*ASSIGNED TASK*. Check each line of the records below for the word "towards" and copy those where it appears.

Data excerpts
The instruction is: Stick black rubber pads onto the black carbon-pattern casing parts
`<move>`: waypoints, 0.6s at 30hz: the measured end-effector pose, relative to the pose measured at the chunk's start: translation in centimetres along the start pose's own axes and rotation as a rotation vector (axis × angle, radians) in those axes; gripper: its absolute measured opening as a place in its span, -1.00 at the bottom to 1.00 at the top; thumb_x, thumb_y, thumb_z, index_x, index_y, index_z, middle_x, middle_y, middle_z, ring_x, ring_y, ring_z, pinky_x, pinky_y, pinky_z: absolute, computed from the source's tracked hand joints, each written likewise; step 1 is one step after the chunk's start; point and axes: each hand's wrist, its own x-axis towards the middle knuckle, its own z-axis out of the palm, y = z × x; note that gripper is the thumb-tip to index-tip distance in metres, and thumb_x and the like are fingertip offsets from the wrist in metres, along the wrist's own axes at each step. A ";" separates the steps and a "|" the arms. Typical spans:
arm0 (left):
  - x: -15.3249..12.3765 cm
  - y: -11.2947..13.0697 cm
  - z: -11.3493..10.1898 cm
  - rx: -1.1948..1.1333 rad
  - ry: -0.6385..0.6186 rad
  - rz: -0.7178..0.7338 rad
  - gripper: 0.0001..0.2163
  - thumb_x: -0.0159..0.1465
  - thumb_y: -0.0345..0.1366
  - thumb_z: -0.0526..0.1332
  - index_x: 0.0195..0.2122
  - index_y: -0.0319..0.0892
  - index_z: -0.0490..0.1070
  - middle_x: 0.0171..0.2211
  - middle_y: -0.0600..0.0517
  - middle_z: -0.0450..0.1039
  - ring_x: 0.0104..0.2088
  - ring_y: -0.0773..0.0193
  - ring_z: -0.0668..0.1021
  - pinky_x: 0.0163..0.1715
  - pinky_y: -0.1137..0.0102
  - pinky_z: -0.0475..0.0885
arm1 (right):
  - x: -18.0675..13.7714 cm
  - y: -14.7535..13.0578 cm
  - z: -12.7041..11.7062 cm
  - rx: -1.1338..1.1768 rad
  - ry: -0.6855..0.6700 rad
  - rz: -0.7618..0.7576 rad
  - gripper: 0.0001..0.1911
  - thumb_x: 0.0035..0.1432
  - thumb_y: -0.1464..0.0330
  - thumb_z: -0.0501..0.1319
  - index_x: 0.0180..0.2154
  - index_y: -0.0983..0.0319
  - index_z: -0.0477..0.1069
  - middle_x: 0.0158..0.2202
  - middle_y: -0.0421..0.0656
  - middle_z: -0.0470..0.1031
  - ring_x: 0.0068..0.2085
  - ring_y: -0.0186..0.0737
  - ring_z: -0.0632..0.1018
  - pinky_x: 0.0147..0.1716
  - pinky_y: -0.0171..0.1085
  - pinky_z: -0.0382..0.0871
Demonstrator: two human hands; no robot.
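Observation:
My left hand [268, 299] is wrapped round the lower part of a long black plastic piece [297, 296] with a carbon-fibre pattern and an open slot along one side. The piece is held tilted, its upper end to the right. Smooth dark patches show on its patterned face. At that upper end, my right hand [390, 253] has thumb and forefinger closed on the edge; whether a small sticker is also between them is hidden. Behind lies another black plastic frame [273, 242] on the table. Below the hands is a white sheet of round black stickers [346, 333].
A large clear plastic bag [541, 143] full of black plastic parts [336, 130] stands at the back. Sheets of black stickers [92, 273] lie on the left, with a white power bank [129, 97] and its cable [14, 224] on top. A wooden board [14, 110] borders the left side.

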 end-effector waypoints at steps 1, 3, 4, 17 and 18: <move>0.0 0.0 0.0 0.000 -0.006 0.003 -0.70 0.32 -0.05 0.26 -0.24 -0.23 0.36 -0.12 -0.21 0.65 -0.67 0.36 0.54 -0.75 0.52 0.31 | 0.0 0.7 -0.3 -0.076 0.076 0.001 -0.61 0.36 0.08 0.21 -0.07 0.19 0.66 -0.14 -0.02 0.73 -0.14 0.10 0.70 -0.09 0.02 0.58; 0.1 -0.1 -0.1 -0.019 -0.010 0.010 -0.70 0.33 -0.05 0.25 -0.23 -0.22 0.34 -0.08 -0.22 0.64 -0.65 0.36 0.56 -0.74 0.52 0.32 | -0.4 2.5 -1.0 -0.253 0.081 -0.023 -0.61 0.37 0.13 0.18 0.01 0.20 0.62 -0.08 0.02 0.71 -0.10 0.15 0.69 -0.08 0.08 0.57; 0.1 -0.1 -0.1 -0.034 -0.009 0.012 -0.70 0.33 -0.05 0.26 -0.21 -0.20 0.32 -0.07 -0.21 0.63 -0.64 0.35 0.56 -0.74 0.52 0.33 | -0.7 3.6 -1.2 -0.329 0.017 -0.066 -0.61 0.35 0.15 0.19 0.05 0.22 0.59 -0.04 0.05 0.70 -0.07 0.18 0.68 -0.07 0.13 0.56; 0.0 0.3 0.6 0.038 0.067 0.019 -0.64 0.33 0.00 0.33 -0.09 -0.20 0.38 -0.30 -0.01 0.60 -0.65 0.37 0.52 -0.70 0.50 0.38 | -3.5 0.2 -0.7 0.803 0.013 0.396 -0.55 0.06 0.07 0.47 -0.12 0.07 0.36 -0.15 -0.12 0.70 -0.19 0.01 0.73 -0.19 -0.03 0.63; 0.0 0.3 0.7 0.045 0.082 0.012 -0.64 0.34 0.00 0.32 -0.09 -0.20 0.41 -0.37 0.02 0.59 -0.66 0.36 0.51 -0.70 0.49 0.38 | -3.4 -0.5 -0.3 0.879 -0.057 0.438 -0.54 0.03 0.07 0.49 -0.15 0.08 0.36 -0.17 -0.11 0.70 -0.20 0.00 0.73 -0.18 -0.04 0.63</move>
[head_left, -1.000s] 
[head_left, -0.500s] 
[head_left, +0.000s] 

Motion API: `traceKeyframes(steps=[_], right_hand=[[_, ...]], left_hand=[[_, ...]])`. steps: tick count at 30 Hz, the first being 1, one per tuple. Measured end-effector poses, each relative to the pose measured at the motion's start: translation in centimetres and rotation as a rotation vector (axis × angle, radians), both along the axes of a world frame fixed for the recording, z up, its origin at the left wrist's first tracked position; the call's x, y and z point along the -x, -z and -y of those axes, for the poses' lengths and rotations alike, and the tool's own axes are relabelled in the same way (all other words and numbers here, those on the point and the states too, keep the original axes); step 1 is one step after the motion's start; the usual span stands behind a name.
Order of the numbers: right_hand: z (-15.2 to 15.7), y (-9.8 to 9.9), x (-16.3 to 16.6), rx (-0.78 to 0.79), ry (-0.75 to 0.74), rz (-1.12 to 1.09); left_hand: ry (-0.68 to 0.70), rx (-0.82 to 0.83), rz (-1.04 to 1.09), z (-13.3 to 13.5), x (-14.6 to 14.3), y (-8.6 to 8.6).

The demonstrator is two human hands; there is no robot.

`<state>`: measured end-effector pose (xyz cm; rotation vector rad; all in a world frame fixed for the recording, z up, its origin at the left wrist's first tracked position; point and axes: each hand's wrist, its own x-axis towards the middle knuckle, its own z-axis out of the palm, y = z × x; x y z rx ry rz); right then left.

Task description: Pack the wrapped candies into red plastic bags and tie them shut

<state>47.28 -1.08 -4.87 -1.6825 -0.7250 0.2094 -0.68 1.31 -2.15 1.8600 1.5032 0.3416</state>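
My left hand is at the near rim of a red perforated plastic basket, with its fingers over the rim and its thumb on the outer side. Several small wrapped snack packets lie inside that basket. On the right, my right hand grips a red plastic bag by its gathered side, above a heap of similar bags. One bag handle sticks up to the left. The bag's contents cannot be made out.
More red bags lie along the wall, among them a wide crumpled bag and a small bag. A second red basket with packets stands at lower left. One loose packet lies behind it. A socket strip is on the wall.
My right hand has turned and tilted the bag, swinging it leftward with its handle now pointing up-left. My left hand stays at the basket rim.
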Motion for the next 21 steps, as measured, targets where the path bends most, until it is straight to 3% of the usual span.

*SOLVED PROBLEM*.
`<move>`: waypoints, 0.6s at 30hz: the measured end-effector pose, relative to the pose measured at the chunk's start: translation in centimetres along the start pose's own axes and rotation as a rotation vector (axis × angle, radians) in those axes; gripper: its absolute measured opening as a place in its span, -1.00 at the bottom to 1.00 at the top; thumb_x, thumb_y, thumb_z, index_x, index_y, index_z, middle_x, middle_y, middle_z, ring_x, ring_y, ring_z, pinky_x, pinky_y, pinky_z: absolute, computed from the source's tracked hand joints, each written likewise; step 1 is one step after the chunk's start; point and axes: each hand's wrist, its own x-axis towards the middle knuckle, its own z-axis out of the palm, y = z × x; note that gripper is the thumb-tip to index-tip distance in metres, and thumb_x and the like are fingertip offsets from the wrist in metres, along the wrist's own axes at each step. A ";" separates the steps and a "|" the arms. Typical spans:
`<state>`: measured end-effector pose (xyz cm; rotation vector rad; all in a world frame fixed for the recording, z up, its origin at the left wrist's first tracked position; point and axes: each hand's wrist, its own x-axis towards the middle knuckle, its own z-axis out of the palm, y = z × x; x y z rx ry rz); right then left.

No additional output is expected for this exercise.